The support base around 17100 – 17000 once again proved to be the sacrosanct zone, from where the market has witnessed a substantial pullback indicating the sentiments of our domestic participants but failed to endure the highs. A firm tug of war was seen in yesterday’s trade among the various sectors in which bears have taken the show in the latter part. On the technical front, Nifty remains in the slender range showcasing indecisiveness due to the external global scenarios. As far as levels are concerned, a strong base of 17100 – 17000 is expected to provide the cushion. While on the higher side, the immediate resistance could be seen at 17500.
Looking at the range-bound movement and technical setup, the index is expected to remain in the mentioned slender range until any decisive breach on either side happens. The global market would play a vital role in any decisive breach and until then, aggressive overnight bets should strictly be avoided.
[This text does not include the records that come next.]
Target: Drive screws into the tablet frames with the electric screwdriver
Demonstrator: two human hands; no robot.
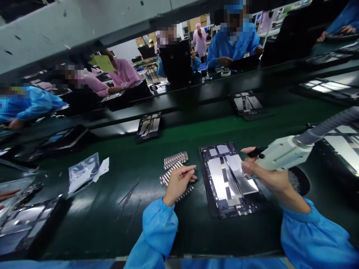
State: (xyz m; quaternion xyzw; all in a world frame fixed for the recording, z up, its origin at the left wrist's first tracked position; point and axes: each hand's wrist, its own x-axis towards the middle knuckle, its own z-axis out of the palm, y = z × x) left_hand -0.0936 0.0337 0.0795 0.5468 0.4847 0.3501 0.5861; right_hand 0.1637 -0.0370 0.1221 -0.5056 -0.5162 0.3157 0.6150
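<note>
Between the 2 hands, an open tablet (217, 173) is lying on the green surface (103, 235), near the right hand (272, 181). That hand is wrapping round a pale tool (283, 154), with a grey hose (331, 125) running off beyond its far side. The left hand (178, 182) is partly covering some strips (175, 159), its thumb and fingertips pressing together; whether they are pinching a part, I cannot tell. Left of this hand, thin tools (129, 193) are lying near and a bag (84, 172) is resting farther off.
</note>
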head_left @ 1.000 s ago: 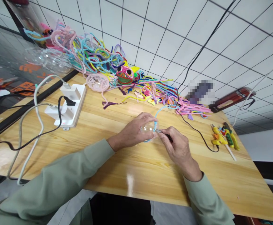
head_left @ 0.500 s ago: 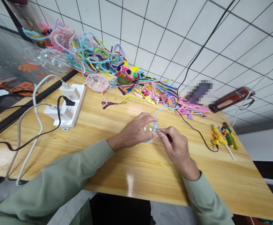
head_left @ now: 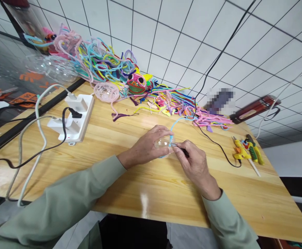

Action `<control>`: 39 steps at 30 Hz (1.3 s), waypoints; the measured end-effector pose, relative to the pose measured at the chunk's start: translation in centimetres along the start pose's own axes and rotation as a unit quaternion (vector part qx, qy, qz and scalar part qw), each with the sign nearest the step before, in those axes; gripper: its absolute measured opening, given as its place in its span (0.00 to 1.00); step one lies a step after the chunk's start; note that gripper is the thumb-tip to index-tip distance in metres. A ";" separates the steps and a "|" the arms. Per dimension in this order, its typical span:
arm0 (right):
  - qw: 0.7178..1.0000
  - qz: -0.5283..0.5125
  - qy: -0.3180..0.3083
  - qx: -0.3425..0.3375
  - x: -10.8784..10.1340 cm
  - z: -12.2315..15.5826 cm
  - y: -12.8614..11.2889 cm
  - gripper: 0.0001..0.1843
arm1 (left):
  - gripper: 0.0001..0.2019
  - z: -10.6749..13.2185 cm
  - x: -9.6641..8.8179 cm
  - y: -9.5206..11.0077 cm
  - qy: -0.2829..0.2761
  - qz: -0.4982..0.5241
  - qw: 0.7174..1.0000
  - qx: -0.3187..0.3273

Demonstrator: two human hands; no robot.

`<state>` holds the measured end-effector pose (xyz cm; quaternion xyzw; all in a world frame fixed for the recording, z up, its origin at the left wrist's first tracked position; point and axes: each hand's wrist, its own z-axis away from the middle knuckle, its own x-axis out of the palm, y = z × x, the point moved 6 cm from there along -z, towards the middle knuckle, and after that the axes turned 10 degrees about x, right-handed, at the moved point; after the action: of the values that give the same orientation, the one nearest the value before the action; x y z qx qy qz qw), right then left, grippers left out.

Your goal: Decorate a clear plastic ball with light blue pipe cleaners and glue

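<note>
My left hand point(head_left: 147, 147) is curled round a small clear plastic ball point(head_left: 163, 142) on the wooden table point(head_left: 120, 180). A light blue pipe cleaner point(head_left: 175, 125) runs over the ball and off toward the pile behind. My right hand point(head_left: 194, 164) pinches a thin dark tool point(head_left: 180, 149) whose metal tip touches the ball where the pipe cleaner lies. Both hands meet at the table's middle.
A heap of coloured pipe cleaners point(head_left: 109, 65) and a round toy face point(head_left: 137, 83) lie along the tiled wall. A white power strip point(head_left: 74, 119) with cables sits left. A pink-wrapped ball point(head_left: 106, 91), a yellow glue gun point(head_left: 240, 152) and a black cable point(head_left: 213, 141) are nearby.
The view has shifted slightly; both hands stay on the ball and tool in nearly the same place.
</note>
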<state>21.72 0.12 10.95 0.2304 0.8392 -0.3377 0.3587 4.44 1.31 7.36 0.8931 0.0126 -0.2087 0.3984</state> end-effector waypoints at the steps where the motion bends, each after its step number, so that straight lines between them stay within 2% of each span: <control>1: 1.000 -0.006 0.004 0.002 0.0 0.0 0.0 0.05 | 0.22 0.0 0.0 0.0 0.002 0.001 1.000 0.002; 6: 0.999 -0.010 0.025 0.026 -0.3 0.1 0.4 0.04 | 0.21 0.0 0.0 0.1 0.011 0.006 1.000 0.014; 11: 0.999 -0.021 0.003 0.024 0.1 0.2 0.5 0.05 | 0.22 0.1 0.0 -0.1 0.001 0.005 1.000 0.014; 14: 0.994 -0.078 0.001 0.078 0.1 0.3 1.2 0.04 | 0.22 0.2 0.0 -0.1 0.002 0.003 1.000 0.017; 17: 0.964 -0.181 0.019 0.195 0.4 0.5 2.9 0.19 | 0.23 0.4 0.0 -0.1 0.012 -0.007 1.000 0.021; 20: 0.915 -0.284 -0.019 0.287 1.8 0.6 4.5 0.32 | 0.24 0.5 0.1 0.3 0.021 -0.021 0.999 0.040; 23: 0.872 -0.356 -0.069 0.328 3.3 0.6 5.2 0.36 | 0.25 0.7 0.2 0.8 0.026 -0.025 0.997 0.068; 26: 0.852 -0.385 -0.078 0.346 3.9 0.8 5.5 0.36 | 0.26 0.8 0.3 0.9 0.018 -0.026 0.997 0.076; 39: 0.855 -0.376 -0.089 0.347 3.7 0.7 5.5 0.34 | 0.26 0.7 0.3 1.0 -0.003 -0.013 0.998 0.066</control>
<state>23.14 3.80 5.58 -0.0240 0.6543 -0.7354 0.1745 4.68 0.11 7.52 0.9165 0.0088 -0.2172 0.3359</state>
Exhibit 1: Nifty Daily Chart
Nifty Bank Outlook - (37686)
An action-packed session was seen in the banking space, wherein the bulls took charge past the initial hiccups and helped the banking index to settle in green. The Bank Nifty index outperformed the benchmark index to conclude the day in green with mere gains of 0.23 percent at 37686 levels.
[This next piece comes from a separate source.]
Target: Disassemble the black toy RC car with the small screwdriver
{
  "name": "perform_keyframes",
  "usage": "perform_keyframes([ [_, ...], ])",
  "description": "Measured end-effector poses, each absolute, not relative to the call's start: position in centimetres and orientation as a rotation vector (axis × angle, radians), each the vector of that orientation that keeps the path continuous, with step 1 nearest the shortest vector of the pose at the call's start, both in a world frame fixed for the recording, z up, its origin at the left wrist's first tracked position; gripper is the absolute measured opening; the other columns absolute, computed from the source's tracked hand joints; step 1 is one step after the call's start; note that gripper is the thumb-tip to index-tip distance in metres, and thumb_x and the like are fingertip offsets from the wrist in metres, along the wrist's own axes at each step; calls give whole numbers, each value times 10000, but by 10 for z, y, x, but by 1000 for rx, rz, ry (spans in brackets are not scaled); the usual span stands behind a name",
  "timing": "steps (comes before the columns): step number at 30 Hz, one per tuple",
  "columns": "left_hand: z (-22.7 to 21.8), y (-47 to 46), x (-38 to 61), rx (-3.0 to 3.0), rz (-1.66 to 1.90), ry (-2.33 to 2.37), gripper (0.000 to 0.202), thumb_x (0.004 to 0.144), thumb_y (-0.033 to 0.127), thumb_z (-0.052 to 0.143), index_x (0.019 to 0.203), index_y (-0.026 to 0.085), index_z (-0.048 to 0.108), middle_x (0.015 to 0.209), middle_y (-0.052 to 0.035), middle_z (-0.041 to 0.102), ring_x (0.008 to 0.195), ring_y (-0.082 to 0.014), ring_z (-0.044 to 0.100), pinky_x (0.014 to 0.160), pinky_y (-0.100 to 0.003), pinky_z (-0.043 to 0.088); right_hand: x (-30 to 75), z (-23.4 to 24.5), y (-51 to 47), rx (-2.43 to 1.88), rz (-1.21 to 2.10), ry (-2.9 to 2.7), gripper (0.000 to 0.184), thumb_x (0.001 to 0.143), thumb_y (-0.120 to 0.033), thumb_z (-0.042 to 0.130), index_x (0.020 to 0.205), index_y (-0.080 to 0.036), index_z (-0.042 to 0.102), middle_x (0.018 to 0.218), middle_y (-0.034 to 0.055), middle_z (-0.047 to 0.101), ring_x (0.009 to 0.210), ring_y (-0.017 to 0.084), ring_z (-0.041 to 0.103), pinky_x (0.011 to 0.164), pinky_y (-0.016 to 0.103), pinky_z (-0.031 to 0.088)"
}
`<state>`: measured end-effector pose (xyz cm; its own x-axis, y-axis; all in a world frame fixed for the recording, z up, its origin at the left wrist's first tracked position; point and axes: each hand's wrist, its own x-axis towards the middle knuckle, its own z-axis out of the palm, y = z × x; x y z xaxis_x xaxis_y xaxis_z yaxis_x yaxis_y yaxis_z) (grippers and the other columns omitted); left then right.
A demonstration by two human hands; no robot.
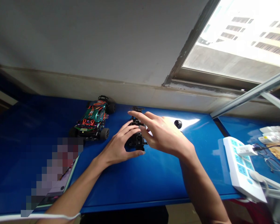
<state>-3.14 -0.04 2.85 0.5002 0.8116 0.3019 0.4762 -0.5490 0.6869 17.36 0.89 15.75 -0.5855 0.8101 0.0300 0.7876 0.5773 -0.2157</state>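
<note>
Blue and glossy, the tabletop [130, 183] ran beneath our fingers, and the black chassis [140, 141] lay directly under them, its length running toward the wall [102, 46]. Our left hand [116, 145] stood with thumb and fingers wide apart about its left side, probably to steady it; whether they gripped, we could not tell. Our right hand [165, 133] arched over from the other side, index finger stretched out, seemingly high enough to leave the left fingers room; whether its thumb pinched anything, we could not see. Just right of those fingers sat a small black wheel [178, 124]. Left of the left fingers stood a green toy car [94, 115], apart from the chassis, perhaps to spare elbow room. Well off to our right lay a white power strip [241, 169]; beyond the fingertips, up and right, a window [238, 59] poured in daylight.
</note>
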Motion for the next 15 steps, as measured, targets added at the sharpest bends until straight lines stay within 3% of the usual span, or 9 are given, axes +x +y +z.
perform_keyframes([
  [4,28,-1,-32,2219,829,1058,768,813,647,818,1433,253,593,1584,-114,553,1603,-454,270,1277,-659,341,172,152,12,-1385,195,-2686,684,1035,-119,412,1661,-373,304,1121,58,700,806,184,652,634,284,379],
  [8,29,-1,-31,2223,827,1061,780,812,652,816,1438,245,591,1588,-119,546,1600,-457,274,1281,-658,335,172,157,9,-1301,188,-2706,813,960,-96,465,1677,-405,237,1253,63,650,746,154,615,579,285,327],
  [12,29,0,-31,2222,839,1051,770,807,637,828,1435,257,595,1583,-113,555,1603,-458,268,1274,-663,343,171,156,10,-1375,196,-2682,622,1042,-217,466,1643,-331,350,1157,74,703,844,195,662,641,283,383],
  [15,28,0,-31,2220,846,1054,767,802,630,835,1438,273,597,1581,-108,559,1602,-457,275,1268,-673,346,172,152,12,-1389,194,-2676,652,1035,-134,425,1644,-350,339,1149,70,700,841,187,666,657,278,405],
])
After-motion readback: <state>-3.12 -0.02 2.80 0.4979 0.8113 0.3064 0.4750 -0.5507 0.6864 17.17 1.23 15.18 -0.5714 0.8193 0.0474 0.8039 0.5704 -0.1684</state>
On technical aspects, the 37000 mark has proved to be the strong demand zone from where the bulls reign, and till the index sustains above the same, the sentiments are expected to remain on the upward trend. However, the significant indicators have not shown any firm bullish reversal indication, and hence a cautious approach is advised in the present scenario. In contrast, a closure above 38200 could affirm the strength in market sentiments. Therefore, for immediate term 37000- 38200 is the primary range for the index, and any decisive breach could dictate the next set of the rally in the market. Going forward, the volatility index is placed near 23 levels signifying the rise in uncertainty. Thus, looking at the data and concerns over global bourses, avoiding any aggressive overnight bets and tracking the global market is advisable.